Once the possibility of looping has been eliminated, the only way that the code generating algorithm presented in this dissertation can fail to generate code for the input (i.e. can fail to reach the \text{accept} action) is by blocking. A coder is said to \text{block} when it performs an \text{error} action. In this section a sufficient condition for instruction grammars is presented, together with an algorithm for testing whether an instruction set satisfies the condition, and a corresponding sufficient condition for the IR that is straightforward to check. It is argued that if both the IR and the instruction set satisfy the sufficient conditions, then the coder cannot block. We then indicate how the conditions might be weakened if necessary for a particular instruction set. In order to simplify the presentation, we assume in this section that no \text{reduce} set \( R \) contains two or more rules with different left hand parts. This restriction is removed in section 4.5.7.

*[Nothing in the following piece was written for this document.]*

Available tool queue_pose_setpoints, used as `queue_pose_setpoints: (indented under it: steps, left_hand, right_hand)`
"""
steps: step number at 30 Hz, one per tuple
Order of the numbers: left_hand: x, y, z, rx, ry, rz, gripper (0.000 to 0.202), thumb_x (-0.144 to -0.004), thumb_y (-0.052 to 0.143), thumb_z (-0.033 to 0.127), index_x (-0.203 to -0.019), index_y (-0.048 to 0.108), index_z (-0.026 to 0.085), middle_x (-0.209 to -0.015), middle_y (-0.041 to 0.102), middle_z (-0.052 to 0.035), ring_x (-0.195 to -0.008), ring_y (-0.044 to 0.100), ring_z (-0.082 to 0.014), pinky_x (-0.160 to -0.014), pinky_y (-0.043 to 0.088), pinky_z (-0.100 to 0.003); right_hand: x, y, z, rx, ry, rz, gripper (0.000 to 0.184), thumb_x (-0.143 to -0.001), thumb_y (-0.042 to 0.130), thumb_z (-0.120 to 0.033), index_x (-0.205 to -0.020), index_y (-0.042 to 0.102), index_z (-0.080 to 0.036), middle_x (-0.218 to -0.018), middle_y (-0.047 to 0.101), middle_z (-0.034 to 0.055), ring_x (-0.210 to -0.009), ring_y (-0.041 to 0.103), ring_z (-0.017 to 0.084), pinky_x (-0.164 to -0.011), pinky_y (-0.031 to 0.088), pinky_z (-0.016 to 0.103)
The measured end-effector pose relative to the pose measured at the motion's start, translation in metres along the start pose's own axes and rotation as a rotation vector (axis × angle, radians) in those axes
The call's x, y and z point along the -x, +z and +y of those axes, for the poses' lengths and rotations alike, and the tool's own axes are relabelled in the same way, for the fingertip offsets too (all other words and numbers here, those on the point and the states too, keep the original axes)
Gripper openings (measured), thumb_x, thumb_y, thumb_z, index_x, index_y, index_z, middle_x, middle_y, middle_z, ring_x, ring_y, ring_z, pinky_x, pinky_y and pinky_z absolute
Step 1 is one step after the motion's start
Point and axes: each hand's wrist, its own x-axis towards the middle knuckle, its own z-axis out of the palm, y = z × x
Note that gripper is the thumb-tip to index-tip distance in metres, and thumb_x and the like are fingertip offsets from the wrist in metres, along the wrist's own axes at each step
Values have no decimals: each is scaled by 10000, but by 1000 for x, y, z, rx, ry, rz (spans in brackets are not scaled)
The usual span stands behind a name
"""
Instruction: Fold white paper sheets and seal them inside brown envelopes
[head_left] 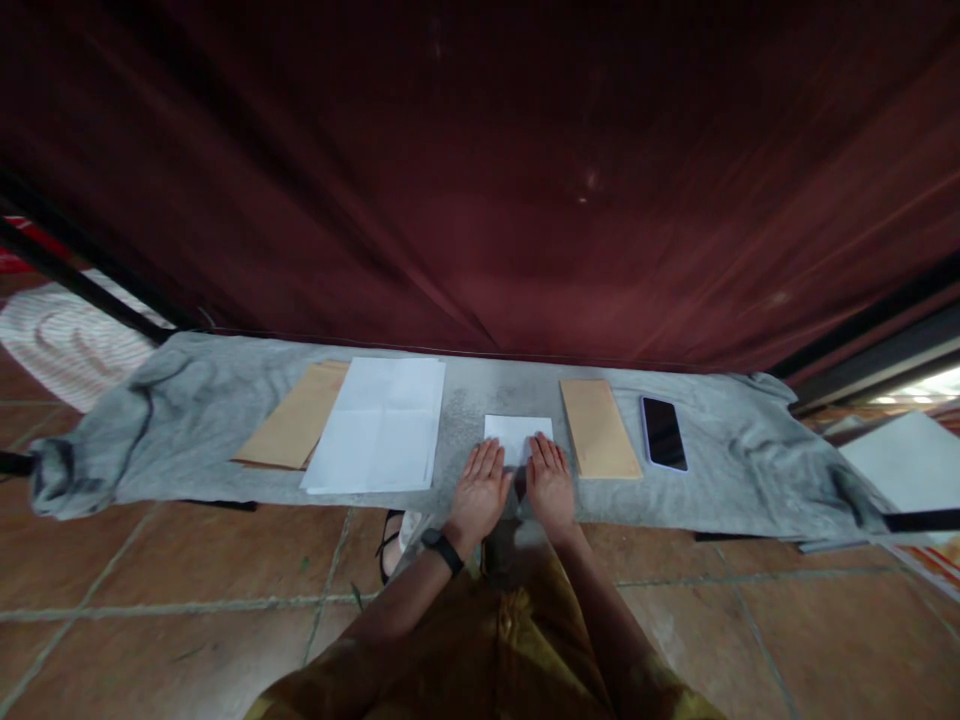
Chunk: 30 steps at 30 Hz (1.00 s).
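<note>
A small folded sheet of white paper [517, 428] lies flat on the grey cloth in front of me. My left hand [481, 487] rests on its lower left part, fingers stretched out and flat; a dark watch is on that wrist. On the lower right part lies my right hand [550, 484], also flat with fingers extended. Both hands cover the paper's near edge. Just right of my right hand is a brown envelope [601, 430]. Left of my left hand is a stack of larger white sheets [379, 425] with faint crease lines.
More brown envelopes [292, 420] lie partly under the white sheets. A phone [664, 434] with a dark screen sits at right. The grey cloth [180, 420] covers a narrow surface, backed by a dark red curtain [480, 200]. Below is a tiled floor [202, 560].
</note>
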Motion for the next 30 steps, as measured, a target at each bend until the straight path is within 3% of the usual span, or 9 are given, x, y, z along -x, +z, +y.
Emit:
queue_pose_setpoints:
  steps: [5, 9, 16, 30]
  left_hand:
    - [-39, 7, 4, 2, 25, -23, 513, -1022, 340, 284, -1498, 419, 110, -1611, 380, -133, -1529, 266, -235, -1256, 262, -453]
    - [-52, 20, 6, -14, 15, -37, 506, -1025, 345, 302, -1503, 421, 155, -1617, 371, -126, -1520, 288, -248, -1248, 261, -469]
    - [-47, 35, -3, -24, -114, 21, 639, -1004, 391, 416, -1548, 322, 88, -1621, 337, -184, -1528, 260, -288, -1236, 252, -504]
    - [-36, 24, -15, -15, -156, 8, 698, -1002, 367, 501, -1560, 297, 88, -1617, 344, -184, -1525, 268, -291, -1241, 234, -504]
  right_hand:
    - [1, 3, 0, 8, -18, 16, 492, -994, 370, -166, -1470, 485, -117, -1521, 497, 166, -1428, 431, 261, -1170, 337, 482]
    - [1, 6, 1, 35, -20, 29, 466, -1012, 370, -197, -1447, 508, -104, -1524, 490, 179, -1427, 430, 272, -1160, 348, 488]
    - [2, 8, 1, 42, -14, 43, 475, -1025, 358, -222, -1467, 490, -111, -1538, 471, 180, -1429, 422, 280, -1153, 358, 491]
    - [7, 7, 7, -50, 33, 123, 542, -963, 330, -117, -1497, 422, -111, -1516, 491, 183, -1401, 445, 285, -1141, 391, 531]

An instruction set grammar is said to be \text{uniform} if it satisfies the following condition:

Any left (similarly right) operand of a binary operator \( b \) is a valid left (respectively right) operand of \( b \) in any prefix expression of \( V^* \) containing \( b \). Any operand of a unary operator \( u \) is a valid operand of \( u \) in any prefix expression of \( V^* \) containing \( u \).

An instruction set is uniform if its grammar is uniform. The essential idea of uniformity is that operands to an operator are valid independent of context.
**Algorithm 4.5 — Loop Elimination**

**Input:** NEXT and ACTION matrices, the set of LR(0) items, and a list of all chain rules and their costs for a shift-reduce code generator.

**Output:** A new set of NEXT and ACTION matrices for a shift-reduce code generator that cannot loop.

**Method:** Locate loops by computing CHAINLOOP and remove some reductions so that looping is no longer possible.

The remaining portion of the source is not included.